XDP: A SIMPLE LIBRARY FOR TEACHING A DISTRIBUTED PROGRAMMING MODULE

XDP: A SIMPLE LIBRARY FOR
TEACHING A DISTRIBUTED PROGRAMMING MODULE

David Arnow
Department of Computer and Information Science
Brooklyn College City University of New York
Brooklyn, New York 11210
e-mail: arnow@sci.brooklyn.cuny.edu

ABSTRACT: XDP is a simplified interface to the DP distributed programming library. I describe its use in a course on workstation programming, a pragmatic course whose mission is to cover concurrent programming, graphical user interfaces and event-driven programming as well as network and distributed computing. Using XDP, rather than the native socket interface, makes it feasible to cover the last topics, squeezed though they are into a rather overloaded course. Finding (or building) teaching tools like XDP will become increasingly essential as more demands are placed on undergraduate CS curriculum coverage.

Publication Information: This Brooklyn College Technical Report was presented at the SIGCSE Technical Symposium during ACM Week 1995 and appeared in the conference proceedings for that symposium: XDP: A simple library for teaching a distributed programming module. Proceedings of the 26th SIGCSE Technical Symposium, Nashville, Tennessee, March 1995.

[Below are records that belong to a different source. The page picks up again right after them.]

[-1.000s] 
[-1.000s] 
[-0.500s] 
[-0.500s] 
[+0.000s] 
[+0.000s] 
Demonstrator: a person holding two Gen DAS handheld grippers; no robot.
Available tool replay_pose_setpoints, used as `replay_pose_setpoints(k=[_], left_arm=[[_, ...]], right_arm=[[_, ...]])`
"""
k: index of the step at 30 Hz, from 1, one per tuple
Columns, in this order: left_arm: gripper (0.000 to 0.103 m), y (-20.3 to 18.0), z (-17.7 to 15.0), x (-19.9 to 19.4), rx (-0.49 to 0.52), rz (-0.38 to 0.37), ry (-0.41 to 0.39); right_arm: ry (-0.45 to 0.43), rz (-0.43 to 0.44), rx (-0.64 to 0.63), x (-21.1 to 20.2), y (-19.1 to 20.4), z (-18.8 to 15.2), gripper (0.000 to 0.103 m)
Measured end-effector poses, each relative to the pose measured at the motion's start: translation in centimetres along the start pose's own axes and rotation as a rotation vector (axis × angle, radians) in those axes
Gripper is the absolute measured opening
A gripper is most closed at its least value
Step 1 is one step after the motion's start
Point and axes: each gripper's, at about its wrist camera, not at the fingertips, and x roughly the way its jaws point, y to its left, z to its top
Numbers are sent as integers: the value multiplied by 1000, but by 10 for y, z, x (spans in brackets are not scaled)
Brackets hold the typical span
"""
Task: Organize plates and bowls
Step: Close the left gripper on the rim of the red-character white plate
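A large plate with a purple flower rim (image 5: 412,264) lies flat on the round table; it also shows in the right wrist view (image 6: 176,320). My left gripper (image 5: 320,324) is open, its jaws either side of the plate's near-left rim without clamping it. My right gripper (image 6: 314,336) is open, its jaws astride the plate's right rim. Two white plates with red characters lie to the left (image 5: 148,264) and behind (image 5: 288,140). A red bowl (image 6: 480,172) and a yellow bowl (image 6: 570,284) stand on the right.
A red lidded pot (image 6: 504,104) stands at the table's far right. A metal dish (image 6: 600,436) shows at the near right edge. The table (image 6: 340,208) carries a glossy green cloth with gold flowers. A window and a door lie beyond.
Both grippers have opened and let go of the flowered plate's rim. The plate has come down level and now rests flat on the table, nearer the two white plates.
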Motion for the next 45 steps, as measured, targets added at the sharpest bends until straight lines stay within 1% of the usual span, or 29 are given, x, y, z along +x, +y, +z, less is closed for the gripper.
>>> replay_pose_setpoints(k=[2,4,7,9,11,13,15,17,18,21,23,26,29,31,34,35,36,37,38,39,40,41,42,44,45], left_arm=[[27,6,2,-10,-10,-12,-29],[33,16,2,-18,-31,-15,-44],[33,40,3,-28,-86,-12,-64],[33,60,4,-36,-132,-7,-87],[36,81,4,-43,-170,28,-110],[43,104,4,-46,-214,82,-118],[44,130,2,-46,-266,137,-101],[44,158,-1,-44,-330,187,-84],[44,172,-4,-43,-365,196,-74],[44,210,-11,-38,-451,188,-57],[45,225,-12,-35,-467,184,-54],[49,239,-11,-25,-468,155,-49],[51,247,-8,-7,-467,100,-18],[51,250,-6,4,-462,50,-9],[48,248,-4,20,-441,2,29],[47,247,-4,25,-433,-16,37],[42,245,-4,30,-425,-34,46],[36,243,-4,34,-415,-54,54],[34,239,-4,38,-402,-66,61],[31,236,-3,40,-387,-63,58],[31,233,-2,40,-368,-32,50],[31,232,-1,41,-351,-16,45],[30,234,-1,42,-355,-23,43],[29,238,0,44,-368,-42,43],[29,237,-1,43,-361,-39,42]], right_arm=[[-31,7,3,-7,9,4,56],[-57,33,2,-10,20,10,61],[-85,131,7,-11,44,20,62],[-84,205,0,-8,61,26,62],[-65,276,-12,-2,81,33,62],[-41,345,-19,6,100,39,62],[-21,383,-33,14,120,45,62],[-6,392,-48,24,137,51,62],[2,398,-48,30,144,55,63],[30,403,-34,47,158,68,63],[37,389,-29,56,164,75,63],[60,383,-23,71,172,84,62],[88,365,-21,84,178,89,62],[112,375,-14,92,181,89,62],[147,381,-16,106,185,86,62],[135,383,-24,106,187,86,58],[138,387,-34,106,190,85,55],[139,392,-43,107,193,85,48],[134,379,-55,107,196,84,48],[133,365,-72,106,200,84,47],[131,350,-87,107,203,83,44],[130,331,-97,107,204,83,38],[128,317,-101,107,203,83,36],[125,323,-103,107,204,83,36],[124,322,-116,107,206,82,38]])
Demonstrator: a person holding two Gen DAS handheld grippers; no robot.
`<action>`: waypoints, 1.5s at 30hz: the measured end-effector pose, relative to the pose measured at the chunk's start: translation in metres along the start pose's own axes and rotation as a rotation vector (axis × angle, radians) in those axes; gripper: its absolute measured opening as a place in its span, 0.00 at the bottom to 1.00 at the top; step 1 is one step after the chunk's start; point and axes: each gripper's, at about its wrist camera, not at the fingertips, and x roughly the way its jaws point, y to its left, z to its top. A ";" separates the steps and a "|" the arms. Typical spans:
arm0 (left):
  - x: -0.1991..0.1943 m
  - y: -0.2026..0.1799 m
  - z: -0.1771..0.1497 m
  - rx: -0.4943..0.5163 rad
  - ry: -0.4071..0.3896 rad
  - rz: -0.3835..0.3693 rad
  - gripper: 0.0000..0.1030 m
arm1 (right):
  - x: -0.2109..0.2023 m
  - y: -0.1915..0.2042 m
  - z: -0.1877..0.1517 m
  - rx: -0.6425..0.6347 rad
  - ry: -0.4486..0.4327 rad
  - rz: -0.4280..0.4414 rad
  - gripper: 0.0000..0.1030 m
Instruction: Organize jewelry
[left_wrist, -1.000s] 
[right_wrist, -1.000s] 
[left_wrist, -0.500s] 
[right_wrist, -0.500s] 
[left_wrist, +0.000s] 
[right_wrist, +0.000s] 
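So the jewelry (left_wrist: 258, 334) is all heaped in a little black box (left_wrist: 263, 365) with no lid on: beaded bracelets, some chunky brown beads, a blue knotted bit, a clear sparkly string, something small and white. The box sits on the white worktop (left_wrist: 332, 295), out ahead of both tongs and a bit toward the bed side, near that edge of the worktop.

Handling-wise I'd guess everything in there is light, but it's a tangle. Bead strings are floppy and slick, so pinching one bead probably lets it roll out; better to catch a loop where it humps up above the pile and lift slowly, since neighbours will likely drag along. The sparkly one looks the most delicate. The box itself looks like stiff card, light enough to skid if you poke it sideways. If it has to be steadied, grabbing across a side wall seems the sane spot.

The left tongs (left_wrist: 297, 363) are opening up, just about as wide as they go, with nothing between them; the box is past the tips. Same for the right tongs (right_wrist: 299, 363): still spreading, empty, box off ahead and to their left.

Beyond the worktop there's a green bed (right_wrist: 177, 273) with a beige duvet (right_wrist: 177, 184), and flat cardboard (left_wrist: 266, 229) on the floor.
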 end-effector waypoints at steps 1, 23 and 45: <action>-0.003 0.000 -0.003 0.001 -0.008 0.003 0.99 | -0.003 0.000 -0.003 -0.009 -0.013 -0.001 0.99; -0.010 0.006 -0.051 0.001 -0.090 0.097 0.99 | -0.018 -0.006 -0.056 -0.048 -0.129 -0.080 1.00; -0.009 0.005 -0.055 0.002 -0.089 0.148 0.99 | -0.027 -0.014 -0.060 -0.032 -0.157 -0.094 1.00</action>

Acknowledgment of Support: This work was in part supported by PSC-CUNY grants from the City University of New York.

(1) So many important topics, so few credits

Until recently, the only exposure to concurrent programming that most undergraduate CS majors received was in the context of an operating systems course. Distributed programming as a topic at the undergraduate level was even rarer. Now, however, it is generally recognized that concurrency, parallel computing and distributed programming are all appropriate and, in fact, highly desirable at the undergraduate level.

There is a problem however. There is already a considerable CS "core" of essential courses, the total number of credits that a college student will take is fixed by the institution and increases in major requirements often meet with stiff resistance from college governance bodies. Furthermore, not only is it increasingly accepted that all CS majors have some experience with parallelism and distributed computing but other areas, such as GUIs and human factors, database, optimization, logic programming and so on compete for the all too small set of required advanced undergraduate course credits.

Our response as faculty must be to find parsimonious ways of teaching these areas. We must find vehicles for conveying the important ideas and techniques and avoid spending time on details of minor or ephemeral significance.
In this paper, I report on the classroom use of a very simple library that supports distributed programming. Section 2 describes the course and explains the need for the library, XDP. Section 3 describes the library itself. Section 4 presents a useful initial classroom example and describes some suitable exercises that use the library. In the last section I draw a few conclusions from this experience.

(2) The course: workstation programming

The module appears in a course called "Workstation Programming". It assumes a knowledge of C, some Unix experience and a course in data structures. Its purpose is to introduce students to programming techniques for application development on networks of workstations. It is structured in three modules. At the outset, there is a module that covers process environments, file system issues, concurrent programming, and interprocess communication. It is essentially an overview of basic stand-alone Unix facilities. Another module addresses graphical user interfaces and event-driven programming. A third module deals with network programming: application of transport layer services, remote process creation, distributed computing and the client-server model.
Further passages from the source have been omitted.